Court Opinion

ID: 9550437
Source: CourtListenerOpinion
Date Created: 2023-08-07 18:35:12.8699+00
Date Added: 2024-06-11T15:21:32.126373
License: Public Domain

MAUGHAN, Justice
(dissenting):
The majority opinion aborts an appeal from a default judgment entered as a sanction under Rule 37, U.R.C.P. The judgment not only dismisses appellants’ complaint against respondent, it also grants respondent, without proof of damages, counterclaim relief in an amount which exceeds $100,000.
The action in which the judgment was entered involves other litigants, and the default judgment does not finally resolve all issues raised by all the pleadings. It nevertheless purports to constitute a full, complete and final disposition of the controversies between appellants and respondent.
The ground on which the majority dismisses the appeal is that the judgment, as it read when the notice of appeal was filed and when the record on appeal was originally transmitted, was not final and appeal-able because it did not contain “an express determination by the court that there is no just reason for delay” and “an express direction for the entry of judgment.” Rule 54(b), U.R.C.P. provides that, unless such a recital is incorporated in a judgment which disposes of fewer than all of the claims in any action, the judgment is subject to revision until all the claims are finally adjudicated.
Before briefs were submitted in this case, an “amended judgment” which includes the requisite Rule 54 recital was executed by the trial judge and transmitted to us by the district court clerk as supplemental record on appeal. The record shows that counsel cooperated in the procedures by which the amended judgment was executed and transmitted.
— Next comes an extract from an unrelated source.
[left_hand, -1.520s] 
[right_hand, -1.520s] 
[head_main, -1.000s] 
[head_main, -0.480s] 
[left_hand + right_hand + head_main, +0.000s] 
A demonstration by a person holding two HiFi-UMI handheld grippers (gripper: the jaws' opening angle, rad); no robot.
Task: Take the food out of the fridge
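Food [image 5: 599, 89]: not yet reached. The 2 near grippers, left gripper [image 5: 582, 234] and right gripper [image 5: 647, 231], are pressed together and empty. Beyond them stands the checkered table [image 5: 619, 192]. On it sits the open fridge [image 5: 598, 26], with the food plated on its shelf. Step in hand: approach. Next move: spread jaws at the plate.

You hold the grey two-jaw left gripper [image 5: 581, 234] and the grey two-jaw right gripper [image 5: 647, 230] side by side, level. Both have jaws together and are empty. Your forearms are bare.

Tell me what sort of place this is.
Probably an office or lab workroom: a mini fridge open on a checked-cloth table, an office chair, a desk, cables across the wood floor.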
Neither party raised an issue as to the finality of the judgment in written or oral argument.
The majority opinion takes the view that, once a notice of appeal was filed, the district court lacked authority to remedy the above noted defect in the originally transmitted judgment. The opinion cites a number of cases from other states on the jurisdictional point. Without drawing other distinctions between those cases and the one before us, it should be sufficient to observe that none of them treats the application of Rule 75, U.R.C.P., to the situation which confronts us.
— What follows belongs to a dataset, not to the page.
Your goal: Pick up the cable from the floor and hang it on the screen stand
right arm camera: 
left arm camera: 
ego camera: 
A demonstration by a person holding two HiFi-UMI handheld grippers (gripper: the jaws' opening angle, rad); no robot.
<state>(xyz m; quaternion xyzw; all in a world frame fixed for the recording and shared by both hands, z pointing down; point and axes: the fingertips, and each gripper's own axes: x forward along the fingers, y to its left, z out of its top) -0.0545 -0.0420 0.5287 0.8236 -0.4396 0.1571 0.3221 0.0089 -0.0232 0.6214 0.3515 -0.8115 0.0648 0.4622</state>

Deleting language I consider irrelevant, Rule 75(h) provides:
If anything material to either party is omitted from the record on appeal by error or accident or is misstated therein, the parties by stipulation, or the district court, either before or after the record is transmitted to the Supreme Court, . on a proper suggestion or of its own initiative, may direct that the omission or misstatement shall be corrected, and if necessary that a supplemental record shall be certified and transmitted by the clerk of the district court.
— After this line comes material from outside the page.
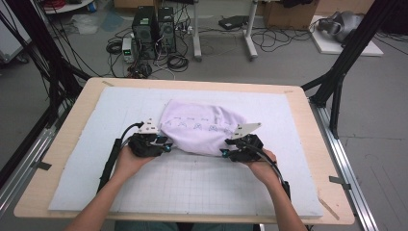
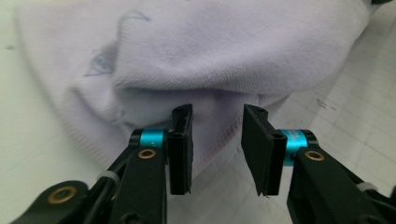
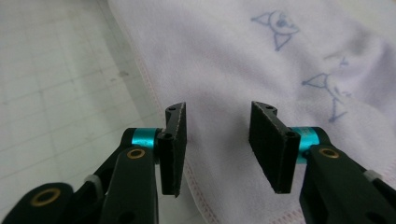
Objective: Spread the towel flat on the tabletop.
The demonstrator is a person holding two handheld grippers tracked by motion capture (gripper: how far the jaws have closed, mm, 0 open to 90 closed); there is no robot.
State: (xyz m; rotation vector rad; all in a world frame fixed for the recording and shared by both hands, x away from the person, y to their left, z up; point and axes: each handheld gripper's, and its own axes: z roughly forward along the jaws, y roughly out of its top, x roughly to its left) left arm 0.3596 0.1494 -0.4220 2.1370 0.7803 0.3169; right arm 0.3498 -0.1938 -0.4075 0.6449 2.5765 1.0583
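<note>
On the white gridded mat: a pale lilac towel (image 1: 202, 127) lies bunched and folded over itself, near the middle of the mat (image 1: 192, 187) and a little toward its far side; the mat covers most of the wooden table (image 1: 72, 125).
Long axis of the towel: it runs across the table from the person's left to right; the near edge sags lower at the middle; a row of small blue printed figures follows the same line across its top.
Ends of the towel: the left end points at the left gripper (image 1: 166, 144); the right end points at the right gripper (image 1: 226, 150); each gripper sits at one near corner.
Left gripper fingers: parted, pressing on nothing; in the left gripper view (image 2: 217, 147) a stitched hem and a thick fold of towel (image 2: 219, 60) lie just beyond and below the gap; cloth shows between the pads but is not pinched.
Right gripper fingers: likewise released; in the right gripper view (image 3: 217, 144) the pads stand apart above the towel (image 3: 261, 60); its stitched hem runs slantwise under them.
Hands: the left hand (image 1: 129, 161) and right hand (image 1: 262, 166) hold the grippers low over the mat.
</note>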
The statement of the majority opinion that the District Courts are without jurisdiction to amend the record after a notice of appeal has been filed is clearly in conflict with the quoted rule. Even after the record on appeal is transmitted, the trial judge may correct any omission or misstatement in it. The kind of omission whose correction is least likely to excite controversy is the *538omission to incorporate in an otherwise final judgment the language Rule 54(b) requires. In this case, for example, it is evident from their conduct that all the parties and the trial judge desire an immediate appellate determination as to the propriety of the sanction in order that the litigation may proceed in an orderly and sensible fashion.
The authority of the trial court to correct and modify the record is limited, but it is not confined to the identification of documents which were a part of the trial record and inadvertently excluded from the record on appeal. In United States v. Mori, 444 F.2d 240 (5th Cir. 1971), one issue was whether the trial judge, even after the filing of a brief on appeal, could correct the record to show that one of his comments made during trial (and shown by the original record on appeal to have been made in the presence of the jury) was in fact made when the jury was not present. The court said:
Subsequent to the filing of defendant’s brief on appeal, the Government petitioned the trial court under Federal Rule of Appellate Procedure 10(e) to correct the record to reflect that the challenged comment took place outside the presence of the jury. After hearing arguments by counsel for the defendant and by counsel for the Government, the trial court, without a further evidentiary hearing granted the Government’s motion to correct the record. Defendant objects to the timing of the Government’s motion and the procedure employed to resolve the dispute. These objections are without merit.1
I agree that this Court should not undertake to separately review every trial court order entered en route to final determination of a case, but we should adapt to the realities of litigation and review those judgments which the litigants and the trial judge demonstrate they intend to be final and which are final in substance.
The probable result of this dismissal is that the issue will be presented to us at the conclusion of the trial and will be rebriefed and reargued. If we then modify the summary judgment which is the subject of this appeal, some of the litigants must return to the courtroom and present evidence, perhaps to a new jury, which could as well have been presented in the course of the original trial. The majority’s action is contrary to the desires of the litigants and the trial judge and is unlikely to relieve any strain on trial or appellate court resources.

. Rule 10(e) is in the same language as Rule 75(h), U.R.C.P.